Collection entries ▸
((

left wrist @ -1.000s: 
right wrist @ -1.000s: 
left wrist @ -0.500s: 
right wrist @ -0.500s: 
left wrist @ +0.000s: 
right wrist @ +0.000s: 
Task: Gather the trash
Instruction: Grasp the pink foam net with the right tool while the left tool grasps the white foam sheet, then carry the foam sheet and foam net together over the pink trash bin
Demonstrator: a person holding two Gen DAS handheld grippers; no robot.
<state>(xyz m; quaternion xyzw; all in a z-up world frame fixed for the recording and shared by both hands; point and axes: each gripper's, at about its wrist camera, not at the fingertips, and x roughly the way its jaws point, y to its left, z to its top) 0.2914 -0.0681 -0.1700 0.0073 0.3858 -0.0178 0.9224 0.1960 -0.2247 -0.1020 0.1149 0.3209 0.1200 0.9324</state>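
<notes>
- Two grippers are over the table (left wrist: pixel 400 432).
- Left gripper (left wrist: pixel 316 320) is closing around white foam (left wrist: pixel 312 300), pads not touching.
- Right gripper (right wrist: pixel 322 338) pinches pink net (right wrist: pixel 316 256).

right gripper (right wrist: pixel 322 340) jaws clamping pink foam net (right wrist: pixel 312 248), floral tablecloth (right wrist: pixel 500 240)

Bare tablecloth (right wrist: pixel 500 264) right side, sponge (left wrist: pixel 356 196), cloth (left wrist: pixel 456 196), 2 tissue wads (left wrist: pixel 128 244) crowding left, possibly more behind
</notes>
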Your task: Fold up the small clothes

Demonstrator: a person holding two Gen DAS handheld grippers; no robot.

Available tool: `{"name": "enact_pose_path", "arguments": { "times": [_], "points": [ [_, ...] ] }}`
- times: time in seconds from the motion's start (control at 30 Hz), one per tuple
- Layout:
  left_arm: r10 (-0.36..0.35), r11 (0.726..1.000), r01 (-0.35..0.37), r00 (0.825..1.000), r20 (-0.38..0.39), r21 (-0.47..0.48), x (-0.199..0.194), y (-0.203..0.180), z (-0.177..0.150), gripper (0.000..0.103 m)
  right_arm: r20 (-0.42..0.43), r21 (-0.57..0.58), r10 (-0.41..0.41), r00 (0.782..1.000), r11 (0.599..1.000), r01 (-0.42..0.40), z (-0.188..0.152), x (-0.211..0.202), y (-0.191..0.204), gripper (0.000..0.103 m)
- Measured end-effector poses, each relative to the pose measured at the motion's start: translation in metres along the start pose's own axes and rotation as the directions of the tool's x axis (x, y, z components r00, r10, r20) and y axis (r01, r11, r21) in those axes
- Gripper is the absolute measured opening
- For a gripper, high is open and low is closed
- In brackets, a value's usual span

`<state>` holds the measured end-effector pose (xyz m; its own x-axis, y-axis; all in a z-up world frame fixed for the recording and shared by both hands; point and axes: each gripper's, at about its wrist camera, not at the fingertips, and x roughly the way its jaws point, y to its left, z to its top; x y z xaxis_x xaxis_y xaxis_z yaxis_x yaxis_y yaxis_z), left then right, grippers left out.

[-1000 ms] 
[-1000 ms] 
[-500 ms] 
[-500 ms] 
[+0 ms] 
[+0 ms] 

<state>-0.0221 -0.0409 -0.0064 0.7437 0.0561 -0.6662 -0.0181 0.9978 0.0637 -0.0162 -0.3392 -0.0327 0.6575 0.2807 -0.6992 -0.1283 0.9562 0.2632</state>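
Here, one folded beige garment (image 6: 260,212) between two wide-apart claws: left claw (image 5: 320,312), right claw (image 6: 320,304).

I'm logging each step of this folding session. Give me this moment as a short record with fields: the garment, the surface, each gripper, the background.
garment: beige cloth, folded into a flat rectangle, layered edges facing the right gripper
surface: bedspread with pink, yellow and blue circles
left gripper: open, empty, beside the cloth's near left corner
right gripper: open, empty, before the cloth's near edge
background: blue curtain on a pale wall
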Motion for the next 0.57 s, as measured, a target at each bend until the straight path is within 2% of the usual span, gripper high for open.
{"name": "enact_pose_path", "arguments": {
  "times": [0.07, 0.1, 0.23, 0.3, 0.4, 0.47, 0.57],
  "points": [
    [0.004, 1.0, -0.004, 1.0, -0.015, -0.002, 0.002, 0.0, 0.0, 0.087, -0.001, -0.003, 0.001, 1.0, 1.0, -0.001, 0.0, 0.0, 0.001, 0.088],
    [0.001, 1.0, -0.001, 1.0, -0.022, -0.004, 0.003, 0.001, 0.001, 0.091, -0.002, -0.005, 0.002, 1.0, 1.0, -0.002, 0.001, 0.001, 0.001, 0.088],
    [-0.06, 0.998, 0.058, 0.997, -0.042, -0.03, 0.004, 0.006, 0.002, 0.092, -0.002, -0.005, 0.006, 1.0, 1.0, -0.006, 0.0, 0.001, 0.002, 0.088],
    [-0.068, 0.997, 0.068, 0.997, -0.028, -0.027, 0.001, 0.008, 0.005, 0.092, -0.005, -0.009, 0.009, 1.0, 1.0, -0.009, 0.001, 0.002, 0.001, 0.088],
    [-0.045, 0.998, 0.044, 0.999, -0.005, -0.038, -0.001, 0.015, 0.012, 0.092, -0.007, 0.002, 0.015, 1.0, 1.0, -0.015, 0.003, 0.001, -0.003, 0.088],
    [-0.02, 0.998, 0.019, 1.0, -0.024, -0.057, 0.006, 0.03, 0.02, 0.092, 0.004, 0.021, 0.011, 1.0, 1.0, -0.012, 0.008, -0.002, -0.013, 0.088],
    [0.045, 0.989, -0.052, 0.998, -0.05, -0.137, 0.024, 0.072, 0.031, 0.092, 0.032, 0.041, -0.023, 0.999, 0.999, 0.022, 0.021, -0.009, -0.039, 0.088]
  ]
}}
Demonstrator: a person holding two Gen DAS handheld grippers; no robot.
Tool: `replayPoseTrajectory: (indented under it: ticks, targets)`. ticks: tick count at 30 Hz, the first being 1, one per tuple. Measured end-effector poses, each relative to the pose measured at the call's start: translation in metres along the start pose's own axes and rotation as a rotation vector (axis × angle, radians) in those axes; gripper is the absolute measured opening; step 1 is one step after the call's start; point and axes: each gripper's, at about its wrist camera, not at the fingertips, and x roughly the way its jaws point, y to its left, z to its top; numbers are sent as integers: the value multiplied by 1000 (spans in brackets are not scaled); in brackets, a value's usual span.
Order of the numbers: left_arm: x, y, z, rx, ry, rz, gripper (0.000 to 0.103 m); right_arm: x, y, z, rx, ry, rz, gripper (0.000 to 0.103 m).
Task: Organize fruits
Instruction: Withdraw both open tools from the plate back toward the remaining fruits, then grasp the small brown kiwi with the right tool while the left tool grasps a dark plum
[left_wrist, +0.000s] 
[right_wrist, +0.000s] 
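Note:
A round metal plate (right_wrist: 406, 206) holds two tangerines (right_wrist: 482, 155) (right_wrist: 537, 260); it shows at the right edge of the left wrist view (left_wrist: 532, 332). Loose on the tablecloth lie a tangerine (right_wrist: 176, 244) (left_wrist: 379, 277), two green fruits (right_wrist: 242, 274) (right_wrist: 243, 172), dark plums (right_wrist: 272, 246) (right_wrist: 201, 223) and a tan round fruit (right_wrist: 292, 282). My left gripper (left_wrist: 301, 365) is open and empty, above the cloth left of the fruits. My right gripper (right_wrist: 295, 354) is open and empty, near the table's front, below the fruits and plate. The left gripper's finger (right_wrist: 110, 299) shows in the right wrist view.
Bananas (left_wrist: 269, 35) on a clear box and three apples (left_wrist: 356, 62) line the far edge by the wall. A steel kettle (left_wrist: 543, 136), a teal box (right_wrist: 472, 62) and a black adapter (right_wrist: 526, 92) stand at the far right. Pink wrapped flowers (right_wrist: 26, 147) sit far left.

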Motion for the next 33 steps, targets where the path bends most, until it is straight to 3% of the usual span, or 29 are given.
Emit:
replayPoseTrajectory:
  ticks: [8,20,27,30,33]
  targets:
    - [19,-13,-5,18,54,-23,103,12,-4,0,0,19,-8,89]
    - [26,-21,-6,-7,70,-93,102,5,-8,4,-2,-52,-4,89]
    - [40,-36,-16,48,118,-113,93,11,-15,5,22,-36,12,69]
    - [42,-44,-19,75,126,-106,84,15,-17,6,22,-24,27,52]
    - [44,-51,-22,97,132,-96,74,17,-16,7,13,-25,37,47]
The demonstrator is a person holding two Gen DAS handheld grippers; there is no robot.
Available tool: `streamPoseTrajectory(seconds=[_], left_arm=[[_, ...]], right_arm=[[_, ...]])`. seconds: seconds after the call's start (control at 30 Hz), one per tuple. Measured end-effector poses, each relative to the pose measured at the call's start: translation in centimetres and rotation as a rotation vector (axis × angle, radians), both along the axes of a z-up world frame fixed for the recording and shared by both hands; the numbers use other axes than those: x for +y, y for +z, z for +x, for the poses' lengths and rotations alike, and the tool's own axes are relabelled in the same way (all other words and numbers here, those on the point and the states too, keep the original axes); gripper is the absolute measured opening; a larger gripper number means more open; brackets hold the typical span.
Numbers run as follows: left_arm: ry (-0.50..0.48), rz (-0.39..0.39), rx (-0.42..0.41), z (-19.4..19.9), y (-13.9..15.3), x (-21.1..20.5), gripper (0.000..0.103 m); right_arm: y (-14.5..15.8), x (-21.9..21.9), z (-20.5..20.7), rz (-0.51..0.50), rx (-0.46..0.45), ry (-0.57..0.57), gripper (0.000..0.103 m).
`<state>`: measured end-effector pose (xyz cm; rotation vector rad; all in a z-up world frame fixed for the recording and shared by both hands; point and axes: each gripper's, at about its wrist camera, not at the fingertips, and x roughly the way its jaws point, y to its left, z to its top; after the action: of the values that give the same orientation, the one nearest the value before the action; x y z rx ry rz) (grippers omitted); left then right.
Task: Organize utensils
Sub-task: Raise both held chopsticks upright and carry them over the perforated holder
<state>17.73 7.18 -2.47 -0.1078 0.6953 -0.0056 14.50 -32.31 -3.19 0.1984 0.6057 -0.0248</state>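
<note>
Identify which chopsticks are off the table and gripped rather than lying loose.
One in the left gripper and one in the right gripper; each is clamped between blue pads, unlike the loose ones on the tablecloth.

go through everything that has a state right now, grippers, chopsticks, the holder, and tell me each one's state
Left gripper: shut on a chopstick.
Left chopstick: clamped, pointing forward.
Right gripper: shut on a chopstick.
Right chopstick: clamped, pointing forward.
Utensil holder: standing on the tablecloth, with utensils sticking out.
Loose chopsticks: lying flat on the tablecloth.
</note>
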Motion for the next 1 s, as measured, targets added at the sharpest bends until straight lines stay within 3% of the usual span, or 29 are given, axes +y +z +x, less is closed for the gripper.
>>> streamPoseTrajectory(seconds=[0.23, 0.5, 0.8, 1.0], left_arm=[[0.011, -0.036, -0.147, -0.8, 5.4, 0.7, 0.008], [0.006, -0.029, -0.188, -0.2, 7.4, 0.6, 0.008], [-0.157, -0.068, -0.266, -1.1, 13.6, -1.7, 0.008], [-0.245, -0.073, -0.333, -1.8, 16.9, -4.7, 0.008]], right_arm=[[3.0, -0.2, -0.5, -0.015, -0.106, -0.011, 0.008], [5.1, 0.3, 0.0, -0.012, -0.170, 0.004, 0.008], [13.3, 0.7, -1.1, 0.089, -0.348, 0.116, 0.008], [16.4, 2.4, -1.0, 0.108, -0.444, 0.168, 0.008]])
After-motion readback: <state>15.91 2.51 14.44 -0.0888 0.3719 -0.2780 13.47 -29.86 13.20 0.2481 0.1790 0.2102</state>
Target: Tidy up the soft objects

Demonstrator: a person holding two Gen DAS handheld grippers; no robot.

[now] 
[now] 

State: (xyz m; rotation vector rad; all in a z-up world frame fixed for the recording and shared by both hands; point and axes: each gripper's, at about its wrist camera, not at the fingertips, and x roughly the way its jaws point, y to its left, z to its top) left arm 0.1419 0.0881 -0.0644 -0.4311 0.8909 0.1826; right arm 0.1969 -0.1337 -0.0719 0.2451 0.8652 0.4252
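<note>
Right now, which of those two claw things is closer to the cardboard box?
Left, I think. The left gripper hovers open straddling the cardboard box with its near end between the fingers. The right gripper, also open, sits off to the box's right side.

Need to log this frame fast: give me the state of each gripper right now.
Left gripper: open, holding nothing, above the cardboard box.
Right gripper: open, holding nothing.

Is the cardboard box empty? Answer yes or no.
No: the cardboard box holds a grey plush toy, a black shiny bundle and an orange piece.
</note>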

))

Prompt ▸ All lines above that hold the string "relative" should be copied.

Response area ▸
- Measured end-effector poses, each relative to the pose measured at the motion's start: translation in metres along the start pose's own axes and rotation as the directions of the tool's x axis (x, y, z components r00, r10, r20) and y axis (r01, r11, r21) in those axes
Tool: `replayPoseTrajectory: (indented under it: ticks, targets)`. ticks: tick count at 30 Hz, the first being 1, one per tuple. Measured end-effector poses, each relative to the pose measured at the call's start: translation in metres along the start pose's own axes and rotation as a rotation vector (axis × angle, radians) in those axes; gripper is the absolute measured opening; step 1 is one step after the call's start; point and axes: each gripper's, at about its wrist camera, not at the fingertips, and x roughly the way its jaws point, y to its left, z to its top; numbers are sent as integers: the value multiplied by 1000 (spans in brackets are not scaled); in brackets, a value's usual span.
Available tool: `streamPoseTrajectory(seconds=[_], left_arm=[[_, ...]], right_arm=[[_, ...]])`. seconds: seconds after the call's start (control at 30 Hz), one per tuple. Measured end-effector poses, each relative to the pose measured at the call's start: translation in centimetres and rotation as a rotation vector (axis × angle, radians), both along the axes of a z-up world frame fixed for the recording and shared by both hands; the numbers use other axes than those: x for +y, y for +z, z for +x, for the poses' lengths and rotations alike, and the tool's own axes are relabelled in the same way (all other words and numbers here, those on the point and the states too, keep the original axes); gripper is the absolute measured opening; a larger gripper number means more open; brackets hold the typical span.

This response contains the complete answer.